Converting a PyTorch QuartzNet Model#

Danger

The code described here has been deprecated! Do not use it to avoid working with a legacy solution. It will be kept for some time to ensure backwards compatibility, but you should not use it in contemporary applications.

This guide describes a deprecated conversion method. The guide on the new and recommended method can be found in the Python tutorials.

NeMo project provides the QuartzNet model.

Downloading the Pre-trained QuartzNet Model#

To download the pre-trained model, refer to the NeMo Speech Models Catalog. Here are the instructions on how to obtain QuartzNet in ONNX format.

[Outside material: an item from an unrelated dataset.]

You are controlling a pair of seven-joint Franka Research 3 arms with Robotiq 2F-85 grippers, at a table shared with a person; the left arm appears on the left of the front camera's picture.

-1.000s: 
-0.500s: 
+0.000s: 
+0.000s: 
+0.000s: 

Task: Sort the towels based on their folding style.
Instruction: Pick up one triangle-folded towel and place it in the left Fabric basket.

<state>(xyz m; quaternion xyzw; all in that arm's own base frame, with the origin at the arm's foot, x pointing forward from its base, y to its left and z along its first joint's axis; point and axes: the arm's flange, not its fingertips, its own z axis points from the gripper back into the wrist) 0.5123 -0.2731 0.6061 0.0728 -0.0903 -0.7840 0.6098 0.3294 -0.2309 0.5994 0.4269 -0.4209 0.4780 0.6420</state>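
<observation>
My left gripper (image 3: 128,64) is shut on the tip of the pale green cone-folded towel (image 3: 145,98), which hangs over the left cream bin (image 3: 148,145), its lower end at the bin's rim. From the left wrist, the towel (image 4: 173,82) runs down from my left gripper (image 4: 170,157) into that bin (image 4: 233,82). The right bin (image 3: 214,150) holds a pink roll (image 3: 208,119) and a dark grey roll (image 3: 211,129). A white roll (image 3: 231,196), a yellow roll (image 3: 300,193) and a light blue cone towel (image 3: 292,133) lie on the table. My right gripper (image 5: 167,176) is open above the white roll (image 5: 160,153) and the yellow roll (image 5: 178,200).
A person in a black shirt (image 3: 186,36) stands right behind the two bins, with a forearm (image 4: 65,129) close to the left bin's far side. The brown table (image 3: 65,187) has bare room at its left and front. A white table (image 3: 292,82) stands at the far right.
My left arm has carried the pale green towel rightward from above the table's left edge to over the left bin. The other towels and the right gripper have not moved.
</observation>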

Install the NeMo toolkit, using the instructions.

Run the following code:

import nemo
import nemo.collections.asr as nemo_asr

quartznet = nemo_asr.models.EncDecCTCModel.from_pretrained(model_name="QuartzNet15x5Base-En")
# Export QuartzNet model to ONNX format
quartznet.decoder.export('decoder_qn.onnx')
quartznet.encoder.export('encoder_qn.onnx')
quartznet.export('qn.onnx')

This code produces 3 ONNX model files: encoder_qn.onnx, decoder_qn.onnx, qn.onnx. They are decoder, encoder, and a combined decoder(encoder(x)) models, respectively.

Converting an ONNX QuartzNet model to IR#

If using a combined model:

mo --input_model <MODEL_DIR>/qt.onnx --input_shape [B,64,X]

If using separate models:

mo --input_model <MODEL_DIR>/encoder_qt.onnx --input_shape [B,64,X]
mo --input_model <MODEL_DIR>/decoder_qt.onnx --input_shape [B,1024,Y]

Where shape is determined by the audio file Mel-Spectrogram length: B - batch dimension, X - dimension based on the input length, Y - determined by encoder output, usually X / 2.